Your goal ▸
Say how many lines in the records contain "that". The reply must consist of the number alone.

(Dataset entries)
>>

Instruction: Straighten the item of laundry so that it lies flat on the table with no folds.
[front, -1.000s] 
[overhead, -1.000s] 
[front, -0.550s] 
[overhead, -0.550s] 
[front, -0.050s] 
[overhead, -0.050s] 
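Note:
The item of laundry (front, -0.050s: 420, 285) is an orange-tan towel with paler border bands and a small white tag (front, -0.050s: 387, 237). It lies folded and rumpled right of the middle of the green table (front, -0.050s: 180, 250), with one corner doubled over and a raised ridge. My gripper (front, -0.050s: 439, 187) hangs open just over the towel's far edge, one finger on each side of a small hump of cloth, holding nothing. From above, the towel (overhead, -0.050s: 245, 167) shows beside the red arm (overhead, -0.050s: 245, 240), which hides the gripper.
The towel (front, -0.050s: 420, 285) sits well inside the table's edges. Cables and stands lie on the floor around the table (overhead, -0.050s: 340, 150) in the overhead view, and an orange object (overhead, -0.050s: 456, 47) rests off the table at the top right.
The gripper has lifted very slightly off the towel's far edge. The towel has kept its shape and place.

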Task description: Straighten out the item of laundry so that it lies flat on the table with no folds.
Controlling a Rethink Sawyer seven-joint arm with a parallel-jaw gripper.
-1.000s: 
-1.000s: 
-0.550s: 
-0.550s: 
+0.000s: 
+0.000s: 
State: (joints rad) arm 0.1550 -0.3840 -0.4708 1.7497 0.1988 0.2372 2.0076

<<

Task response ▸
2